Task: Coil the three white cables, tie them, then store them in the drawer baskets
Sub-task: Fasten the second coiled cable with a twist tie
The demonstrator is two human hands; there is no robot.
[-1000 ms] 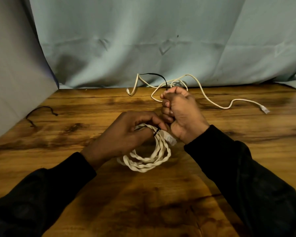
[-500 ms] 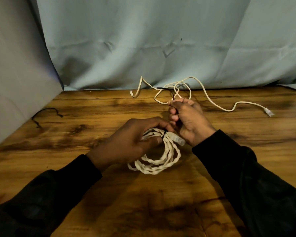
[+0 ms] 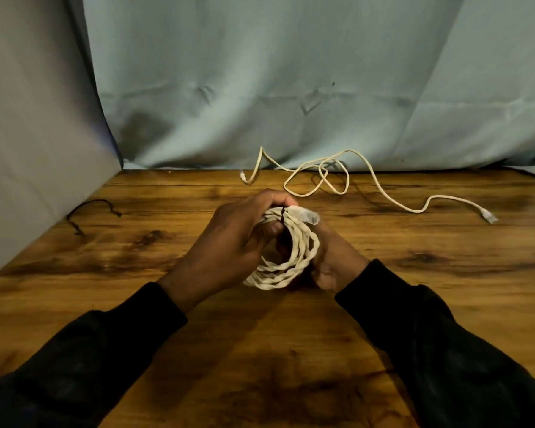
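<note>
A coiled white braided cable (image 3: 294, 261) is held upright between both hands above the wooden table (image 3: 291, 350). My left hand (image 3: 229, 245) grips its top left, thumb through the loop. My right hand (image 3: 334, 257) is behind and under the coil, mostly hidden by it. A thin black tie (image 3: 282, 213) wraps the top of the coil, beside its clear plug (image 3: 308, 216). A second white cable (image 3: 352, 180) lies loose and tangled at the back of the table, one plug at far right (image 3: 488, 217).
Another black tie (image 3: 87, 211) lies on the table at the left, near the grey wall. A pale blue cloth (image 3: 291, 88) hangs behind the table. No drawer or basket is in view.
My right hand has dropped from the raised black tie end down behind the coil. The coil has been tipped from flat on the table to upright. The black tie end no longer sticks up.
</note>
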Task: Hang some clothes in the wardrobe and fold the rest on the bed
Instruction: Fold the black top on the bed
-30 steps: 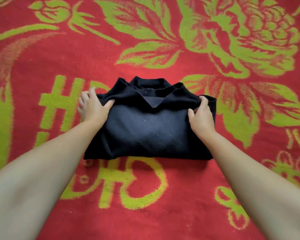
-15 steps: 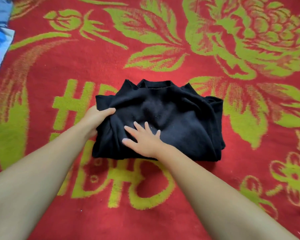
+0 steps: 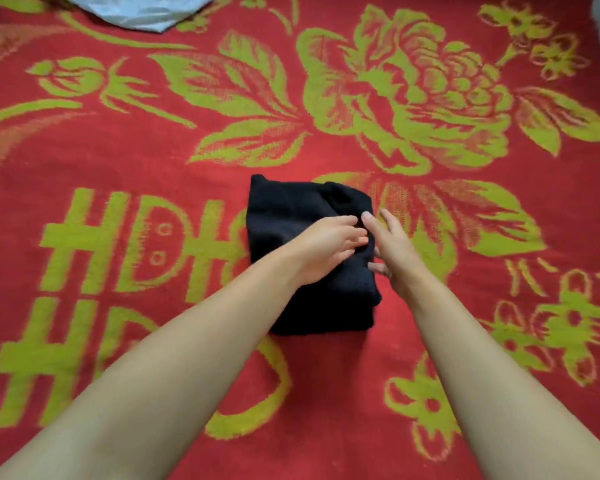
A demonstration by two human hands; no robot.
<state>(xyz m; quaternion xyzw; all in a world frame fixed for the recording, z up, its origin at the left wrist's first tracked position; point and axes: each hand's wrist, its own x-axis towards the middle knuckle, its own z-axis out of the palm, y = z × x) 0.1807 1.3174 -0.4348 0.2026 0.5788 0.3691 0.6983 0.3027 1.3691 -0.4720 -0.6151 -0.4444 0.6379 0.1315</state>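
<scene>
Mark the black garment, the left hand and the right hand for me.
black garment (image 3: 284,216): head view, top layer of the folded bundle.
left hand (image 3: 326,247): head view, back of the hand.
right hand (image 3: 394,251): head view, back of the hand.

A red woven bedspread (image 3: 326,393) with yellow-green flowers, leaves and large block letters fills the view. A crumpled pale grey-white cloth (image 3: 142,10) lies on it at the far left edge, partly cut off.

I see both bare forearms reaching in from the near edge and converging at centre. Left hand (image 3: 326,247): fingers relaxed, extended rightward, palm down. Right hand (image 3: 394,251): fingers straight, pointing far, just beside the left.
</scene>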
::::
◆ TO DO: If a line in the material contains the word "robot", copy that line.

◆ RESPONSE BELOW:
The demonstrator is two human hands; there is no robot.
A demonstration by two human hands; no robot.

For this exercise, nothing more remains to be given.